TASK REQUIREMENTS
Your task is to copy every record exactly.

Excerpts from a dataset
————————
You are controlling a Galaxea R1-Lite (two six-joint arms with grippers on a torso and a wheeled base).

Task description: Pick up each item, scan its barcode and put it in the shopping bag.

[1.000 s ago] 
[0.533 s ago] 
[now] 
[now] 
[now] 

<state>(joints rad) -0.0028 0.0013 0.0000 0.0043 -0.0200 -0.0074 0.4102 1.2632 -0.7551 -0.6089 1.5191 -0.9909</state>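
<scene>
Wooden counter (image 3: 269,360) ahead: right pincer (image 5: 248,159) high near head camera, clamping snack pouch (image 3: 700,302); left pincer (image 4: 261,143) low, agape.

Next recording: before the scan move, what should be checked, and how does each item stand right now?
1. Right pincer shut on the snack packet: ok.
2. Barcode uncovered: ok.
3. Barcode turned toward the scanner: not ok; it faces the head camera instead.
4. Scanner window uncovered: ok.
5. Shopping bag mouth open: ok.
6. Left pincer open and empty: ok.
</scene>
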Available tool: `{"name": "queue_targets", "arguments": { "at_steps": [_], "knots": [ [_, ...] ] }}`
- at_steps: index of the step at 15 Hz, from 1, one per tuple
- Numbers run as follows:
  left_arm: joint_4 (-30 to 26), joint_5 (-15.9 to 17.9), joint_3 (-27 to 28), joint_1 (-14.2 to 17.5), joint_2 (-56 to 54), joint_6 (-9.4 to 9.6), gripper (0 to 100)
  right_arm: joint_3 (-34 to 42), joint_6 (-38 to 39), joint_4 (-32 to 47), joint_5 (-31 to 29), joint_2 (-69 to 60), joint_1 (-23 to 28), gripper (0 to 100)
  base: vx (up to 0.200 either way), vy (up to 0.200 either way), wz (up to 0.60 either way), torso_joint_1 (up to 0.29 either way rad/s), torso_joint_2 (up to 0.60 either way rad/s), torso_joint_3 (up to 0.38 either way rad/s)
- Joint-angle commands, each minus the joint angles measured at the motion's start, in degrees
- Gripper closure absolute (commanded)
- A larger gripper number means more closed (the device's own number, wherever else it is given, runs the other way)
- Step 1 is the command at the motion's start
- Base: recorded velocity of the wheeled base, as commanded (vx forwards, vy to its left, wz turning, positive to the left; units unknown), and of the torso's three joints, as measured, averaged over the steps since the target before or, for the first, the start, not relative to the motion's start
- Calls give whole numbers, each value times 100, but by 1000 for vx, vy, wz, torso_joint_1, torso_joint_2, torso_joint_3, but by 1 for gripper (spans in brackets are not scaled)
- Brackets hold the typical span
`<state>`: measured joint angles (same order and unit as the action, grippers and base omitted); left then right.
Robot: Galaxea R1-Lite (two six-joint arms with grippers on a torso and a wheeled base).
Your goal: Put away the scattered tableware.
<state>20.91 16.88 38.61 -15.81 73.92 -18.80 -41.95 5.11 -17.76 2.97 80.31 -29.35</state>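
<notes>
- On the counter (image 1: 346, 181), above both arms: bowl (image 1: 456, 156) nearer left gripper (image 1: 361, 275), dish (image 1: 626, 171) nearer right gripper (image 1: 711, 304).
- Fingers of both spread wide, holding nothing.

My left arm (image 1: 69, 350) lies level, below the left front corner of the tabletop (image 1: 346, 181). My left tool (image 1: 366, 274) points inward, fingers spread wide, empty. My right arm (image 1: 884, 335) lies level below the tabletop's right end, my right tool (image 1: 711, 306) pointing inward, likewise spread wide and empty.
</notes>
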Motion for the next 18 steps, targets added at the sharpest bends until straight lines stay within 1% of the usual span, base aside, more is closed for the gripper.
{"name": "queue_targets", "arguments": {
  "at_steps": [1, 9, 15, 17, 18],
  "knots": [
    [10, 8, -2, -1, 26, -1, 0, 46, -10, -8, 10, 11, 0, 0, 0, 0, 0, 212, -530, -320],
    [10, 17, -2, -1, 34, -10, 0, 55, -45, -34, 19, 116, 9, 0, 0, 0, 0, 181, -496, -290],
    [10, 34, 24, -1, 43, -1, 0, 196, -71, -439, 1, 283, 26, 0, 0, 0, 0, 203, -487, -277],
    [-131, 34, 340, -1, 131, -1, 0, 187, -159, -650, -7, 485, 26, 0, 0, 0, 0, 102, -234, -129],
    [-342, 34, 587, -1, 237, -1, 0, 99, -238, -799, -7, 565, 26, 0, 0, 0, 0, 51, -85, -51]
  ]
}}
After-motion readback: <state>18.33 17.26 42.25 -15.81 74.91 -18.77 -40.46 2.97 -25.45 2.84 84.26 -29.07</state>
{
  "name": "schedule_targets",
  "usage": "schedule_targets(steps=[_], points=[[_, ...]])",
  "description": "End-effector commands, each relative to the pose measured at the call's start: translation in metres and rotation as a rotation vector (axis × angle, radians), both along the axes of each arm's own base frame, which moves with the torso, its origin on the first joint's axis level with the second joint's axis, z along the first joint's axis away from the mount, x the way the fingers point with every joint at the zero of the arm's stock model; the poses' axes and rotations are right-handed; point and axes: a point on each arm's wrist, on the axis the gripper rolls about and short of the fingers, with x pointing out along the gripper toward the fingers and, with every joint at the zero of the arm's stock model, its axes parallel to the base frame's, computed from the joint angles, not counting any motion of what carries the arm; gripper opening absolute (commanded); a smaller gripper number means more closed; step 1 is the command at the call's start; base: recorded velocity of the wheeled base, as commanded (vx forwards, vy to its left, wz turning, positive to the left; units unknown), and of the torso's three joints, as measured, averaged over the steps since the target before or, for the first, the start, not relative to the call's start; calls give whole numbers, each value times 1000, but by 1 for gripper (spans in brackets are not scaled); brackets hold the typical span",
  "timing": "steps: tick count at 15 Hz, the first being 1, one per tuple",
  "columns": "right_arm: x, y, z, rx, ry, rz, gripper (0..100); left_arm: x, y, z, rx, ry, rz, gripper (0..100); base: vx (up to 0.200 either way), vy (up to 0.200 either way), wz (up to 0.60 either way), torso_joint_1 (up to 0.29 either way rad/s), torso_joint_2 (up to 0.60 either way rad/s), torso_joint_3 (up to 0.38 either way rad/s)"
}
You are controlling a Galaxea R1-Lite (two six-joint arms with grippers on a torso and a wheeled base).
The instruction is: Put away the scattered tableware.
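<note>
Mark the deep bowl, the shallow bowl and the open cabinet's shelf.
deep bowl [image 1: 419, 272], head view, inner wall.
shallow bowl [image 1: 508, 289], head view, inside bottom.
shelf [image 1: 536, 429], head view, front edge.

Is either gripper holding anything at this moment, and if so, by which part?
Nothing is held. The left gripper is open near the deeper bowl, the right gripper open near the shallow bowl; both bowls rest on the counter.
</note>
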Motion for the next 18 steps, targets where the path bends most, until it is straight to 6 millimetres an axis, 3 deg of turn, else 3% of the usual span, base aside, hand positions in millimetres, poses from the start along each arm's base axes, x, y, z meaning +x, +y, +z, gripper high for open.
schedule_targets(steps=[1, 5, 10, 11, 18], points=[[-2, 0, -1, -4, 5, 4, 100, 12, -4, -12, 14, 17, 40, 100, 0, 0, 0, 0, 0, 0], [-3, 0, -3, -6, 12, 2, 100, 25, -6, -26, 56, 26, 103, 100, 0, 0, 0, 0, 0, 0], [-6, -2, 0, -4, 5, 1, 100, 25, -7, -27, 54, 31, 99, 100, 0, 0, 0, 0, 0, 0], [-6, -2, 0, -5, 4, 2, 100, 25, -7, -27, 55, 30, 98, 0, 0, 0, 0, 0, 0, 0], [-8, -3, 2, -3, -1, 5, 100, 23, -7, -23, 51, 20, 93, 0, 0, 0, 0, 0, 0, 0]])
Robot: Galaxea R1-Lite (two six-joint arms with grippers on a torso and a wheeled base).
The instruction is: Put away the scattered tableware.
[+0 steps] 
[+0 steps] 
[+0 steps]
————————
FINAL ANSWER
You are controlling a Galaxea R1-Lite (two six-joint arms with grippers on a torso and a wheeled base).

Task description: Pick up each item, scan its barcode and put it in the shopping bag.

[1.000 s ago] 
[0.533 s ago] 
[now] 
[now] 
[now] 

<state>(joints rad) -0.0028 0.0013 0.0000 0.0043 -0.0200 -0.0074 0.4102 1.2632 -0.7551 -0.6089 1.5191 -0.9909</state>
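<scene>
Wooden counter (image 3: 269,360) ahead: right pincer (image 5: 248,159) high near head camera, clamping snack pouch (image 3: 700,302); left pincer (image 4: 261,143) low, agape.

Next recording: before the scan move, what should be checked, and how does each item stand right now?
1. Right pincer shut on the snack packet: ok.
2. Barcode uncovered: ok.
3. Barcode turned toward the scanner: not ok; it faces the head camera instead.
4. Scanner window uncovered: ok.
5. Shopping bag mouth open: ok.
6. Left pincer open and empty: ok.
</scene>
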Available tool: `{"name": "queue_targets", "arguments": { "at_steps": [_], "knots": [ [_, ...] ] }}`
- at_steps: index of the step at 15 Hz, from 1, one per tuple
- Numbers run as follows:
  left_arm: joint_4 (-30 to 26), joint_5 (-15.9 to 17.9), joint_3 (-27 to 28), joint_1 (-14.2 to 17.5), joint_2 (-56 to 54), joint_6 (-9.4 to 9.6), gripper (0 to 100)
  right_arm: joint_3 (-34 to 42), joint_6 (-38 to 39), joint_4 (-32 to 47), joint_5 (-31 to 29), joint_2 (-69 to 60), joint_1 (-23 to 28), gripper (0 to 100)
  base: vx (up to 0.200 either way), vy (up to 0.200 either way), wz (up to 0.60 either way), torso_joint_1 (up to 0.29 either way rad/s), torso_joint_2 (up to 0.60 either way rad/s), torso_joint_3 (up to 0.38 either way rad/s)
- Joint-angle commands, each minus the joint angles measured at the motion's start, in degrees
- Gripper closure absolute (commanded)
- A larger gripper number means more closed (the device's own number, wherever else it is given, runs the other way)
- Step 1 is the command at the motion's start
- Base: recorded velocity of the wheeled base, as commanded (vx forwards, vy to its left, wz turning, positive to the left; units unknown), and of the torso's three joints, as measured, averaged over the steps since the target before or, for the first, the start, not relative to the motion's start
- Calls give whole numbers, each value times 100, but by 1000 for vx, vy, wz, torso_joint_1, torso_joint_2, torso_joint_3, but by 1 for gripper (spans in brackets are not scaled)
- Brackets hold the typical span
`<state>`: measured joint angles (same order and unit as the action, grippers and base omitted); left then right.
Robot: Galaxea R1-Lite (two six-joint arms with grippers on a torso and a wheeled base).
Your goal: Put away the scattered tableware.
<state>20.91 16.88 38.61 -15.81 73.92 -18.80 -41.95 5.11 -17.76 2.97 80.31 -29.35</state>
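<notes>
- On the counter (image 1: 346, 181), above both arms: bowl (image 1: 456, 156) nearer left gripper (image 1: 361, 275), dish (image 1: 626, 171) nearer right gripper (image 1: 711, 304).
- Fingers of both spread wide, holding nothing.

My left arm (image 1: 69, 350) lies level, below the left front corner of the tabletop (image 1: 346, 181). My left tool (image 1: 366, 274) points inward, fingers spread wide, empty. My right arm (image 1: 884, 335) lies level below the tabletop's right end, my right tool (image 1: 711, 306) pointing inward, likewise spread wide and empty.
</notes>
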Motion for the next 18 steps, targets added at the sharpest bends until straight lines stay within 1% of the usual span, base aside, more is closed for the gripper.
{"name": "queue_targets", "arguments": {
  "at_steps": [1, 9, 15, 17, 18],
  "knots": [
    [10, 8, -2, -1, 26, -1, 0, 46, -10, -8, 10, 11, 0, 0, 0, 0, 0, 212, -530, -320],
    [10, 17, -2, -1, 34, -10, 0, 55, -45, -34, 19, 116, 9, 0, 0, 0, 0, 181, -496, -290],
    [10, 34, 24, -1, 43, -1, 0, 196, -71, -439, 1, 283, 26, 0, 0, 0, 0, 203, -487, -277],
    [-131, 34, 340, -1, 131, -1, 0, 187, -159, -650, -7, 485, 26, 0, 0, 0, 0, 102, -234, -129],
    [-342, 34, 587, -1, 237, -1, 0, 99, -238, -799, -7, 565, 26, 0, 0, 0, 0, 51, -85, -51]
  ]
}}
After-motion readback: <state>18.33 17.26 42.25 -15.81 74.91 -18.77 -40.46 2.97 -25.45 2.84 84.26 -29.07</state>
{
  "name": "schedule_targets",
  "usage": "schedule_targets(steps=[_], points=[[_, ...]])",
  "description": "End-effector commands, each relative to the pose measured at the call's start: translation in metres and rotation as a rotation vector (axis × angle, radians), both along the axes of each arm's own base frame, which moves with the torso, its origin on the first joint's axis level with the second joint's axis, z along the first joint's axis away from the mount, x the way the fingers point with every joint at the zero of the arm's stock model; the poses' axes and rotations are right-handed; point and axes: a point on each arm's wrist, on the axis the gripper rolls about and short of the fingers, with x pointing out along the gripper toward the fingers and, with every joint at the zero of the arm's stock model, its axes parallel to the base frame's, computed from the joint angles, not counting any motion of what carries the arm; gripper opening absolute (commanded); a smaller gripper number means more closed; step 1 is the command at the call's start; base: recorded velocity of the wheeled base, as commanded (vx forwards, vy to its left, wz turning, positive to the left; units unknown), and of the torso's three joints, as measured, averaged over the steps since the target before or, for the first, the start, not relative to the call's start; calls give whole numbers, each value times 1000, but by 1 for gripper (spans in brackets are not scaled); brackets hold the typical span",
  "timing": "steps: tick count at 15 Hz, the first being 1, one per tuple",
  "columns": "right_arm: x, y, z, rx, ry, rz, gripper (0..100); left_arm: x, y, z, rx, ry, rz, gripper (0..100); base: vx (up to 0.200 either way), vy (up to 0.200 either way), wz (up to 0.60 either way), torso_joint_1 (up to 0.29 either way rad/s), torso_joint_2 (up to 0.60 either way rad/s), torso_joint_3 (up to 0.38 either way rad/s)"
}
You are controlling a Galaxea R1-Lite (two six-joint arms with grippers on a torso and a wheeled base).
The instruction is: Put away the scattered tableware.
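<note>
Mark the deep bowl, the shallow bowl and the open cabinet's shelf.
deep bowl [image 1: 419, 272], head view, inner wall.
shallow bowl [image 1: 508, 289], head view, inside bottom.
shelf [image 1: 536, 429], head view, front edge.

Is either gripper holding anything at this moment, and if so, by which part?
Nothing is held. The left gripper is open near the deeper bowl, the right gripper open near the shallow bowl; both bowls rest on the counter.
</note>
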Motion for the next 18 steps, targets where the path bends most, until it is straight to 6 millimetres an axis, 3 deg of turn, else 3% of the usual span, base aside, hand positions in millimetres, poses from the start along each arm's base axes, x, y, z meaning +x, +y, +z, gripper high for open.
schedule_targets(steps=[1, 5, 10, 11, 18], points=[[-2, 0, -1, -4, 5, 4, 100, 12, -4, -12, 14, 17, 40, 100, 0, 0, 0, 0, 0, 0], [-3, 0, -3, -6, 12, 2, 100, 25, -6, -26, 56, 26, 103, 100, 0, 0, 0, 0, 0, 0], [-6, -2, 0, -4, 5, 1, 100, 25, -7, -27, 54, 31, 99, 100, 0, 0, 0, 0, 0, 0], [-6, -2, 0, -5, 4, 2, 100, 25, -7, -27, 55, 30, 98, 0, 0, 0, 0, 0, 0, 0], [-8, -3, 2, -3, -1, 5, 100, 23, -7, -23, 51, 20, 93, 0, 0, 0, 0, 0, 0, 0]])
Robot: Galaxea R1-Lite (two six-joint arms with grippers on a torso and a wheeled base).
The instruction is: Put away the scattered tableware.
[+0 steps] 
[+0 steps] 
[+0 steps]

There is no additional output for this exercise.